Abstract
Attribution of specific roles to the two ubiquitously expressed PI 3-kinase (PI3K) isoforms p110α and p110β in biological functions they have been implicated, such as in insulin signalling, has been challenging. While p110α has been demonstrated to be the principal isoform activated downstream of the insulin receptor, several studies have provided evidence for a role of p110β. Here we have used isoform-selective inhibitors to estimate the relative contribution of each of these isoforms in insulin signalling in adipocytes, which are a cell type with essential roles in regulation of metabolism at the systemic level. Consistent with previous genetic and pharmacological studies, we found that p110α is the principal isoform activated downstream of the insulin receptor under physiological conditions. p110α interaction with Ras enhanced the strength of p110α activation by insulin.
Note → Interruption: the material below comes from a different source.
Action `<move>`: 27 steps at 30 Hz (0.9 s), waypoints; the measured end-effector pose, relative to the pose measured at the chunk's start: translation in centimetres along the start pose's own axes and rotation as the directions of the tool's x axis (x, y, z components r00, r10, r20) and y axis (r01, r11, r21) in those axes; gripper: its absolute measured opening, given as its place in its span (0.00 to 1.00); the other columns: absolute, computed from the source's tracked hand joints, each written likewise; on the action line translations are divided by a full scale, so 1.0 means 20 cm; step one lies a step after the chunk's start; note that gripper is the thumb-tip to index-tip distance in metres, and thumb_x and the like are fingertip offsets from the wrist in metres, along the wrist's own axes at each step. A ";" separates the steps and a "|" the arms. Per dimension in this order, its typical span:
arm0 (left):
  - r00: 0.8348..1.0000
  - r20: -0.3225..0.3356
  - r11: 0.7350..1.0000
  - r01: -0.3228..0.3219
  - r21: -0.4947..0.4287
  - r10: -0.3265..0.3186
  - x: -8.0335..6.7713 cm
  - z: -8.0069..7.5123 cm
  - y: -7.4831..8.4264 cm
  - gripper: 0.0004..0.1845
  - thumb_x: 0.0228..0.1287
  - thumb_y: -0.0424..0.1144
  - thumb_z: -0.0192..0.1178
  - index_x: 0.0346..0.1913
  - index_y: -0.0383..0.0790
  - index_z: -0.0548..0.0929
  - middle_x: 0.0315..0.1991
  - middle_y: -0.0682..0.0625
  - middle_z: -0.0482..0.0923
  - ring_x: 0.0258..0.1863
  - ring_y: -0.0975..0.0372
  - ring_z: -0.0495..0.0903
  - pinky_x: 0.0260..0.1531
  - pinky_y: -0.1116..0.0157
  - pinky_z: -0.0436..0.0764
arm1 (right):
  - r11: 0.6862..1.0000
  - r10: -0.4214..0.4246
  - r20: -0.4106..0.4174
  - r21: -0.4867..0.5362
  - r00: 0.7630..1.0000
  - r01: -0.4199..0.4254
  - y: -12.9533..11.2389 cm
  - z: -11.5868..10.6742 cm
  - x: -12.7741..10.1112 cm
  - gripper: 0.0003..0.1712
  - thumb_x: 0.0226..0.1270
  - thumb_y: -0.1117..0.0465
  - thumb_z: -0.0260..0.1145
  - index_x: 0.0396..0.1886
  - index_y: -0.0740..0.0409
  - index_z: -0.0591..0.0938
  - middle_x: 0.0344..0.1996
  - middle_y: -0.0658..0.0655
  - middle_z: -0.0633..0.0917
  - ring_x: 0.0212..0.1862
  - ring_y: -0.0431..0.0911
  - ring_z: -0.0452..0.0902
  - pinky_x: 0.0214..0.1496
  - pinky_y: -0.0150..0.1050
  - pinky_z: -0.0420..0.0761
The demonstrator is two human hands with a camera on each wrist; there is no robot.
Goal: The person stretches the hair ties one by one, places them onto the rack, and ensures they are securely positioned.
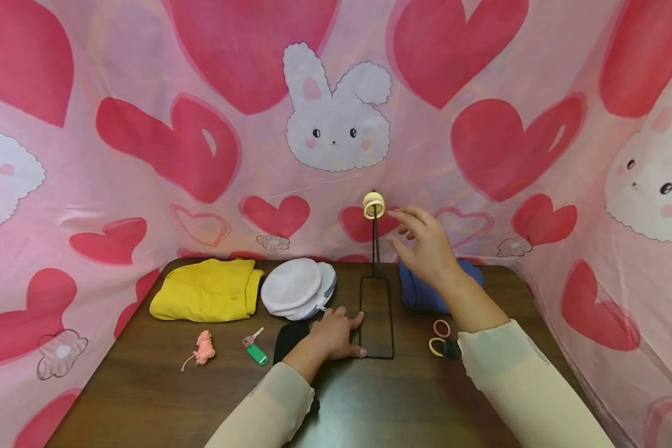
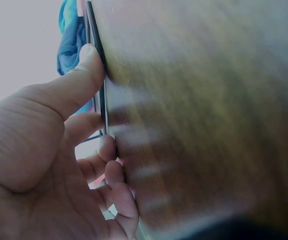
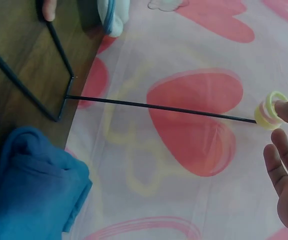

However, this interaction did not account for the selectivity for p110α over p110β in insulin signalling. We also demonstrate that p110α is the principal isoform activated downstream of the β-adrenergic receptor (β-AR), another important signalling pathway in metabolic regulation, through a mechanism involving activation of the cAMP effector molecule EPAC1. This study offers further insights in the role of PI3K isoforms in the regulation of energy metabolism with implications for the therapeutic application of selective inhibitors of these isoforms.
Keywords:
adrenergic signalling; insulin receptor; insulin resistance; insulin signalling; obesity; phosphoinositide 3-kinase; type 2 diabetes; β-adrenergic receptor.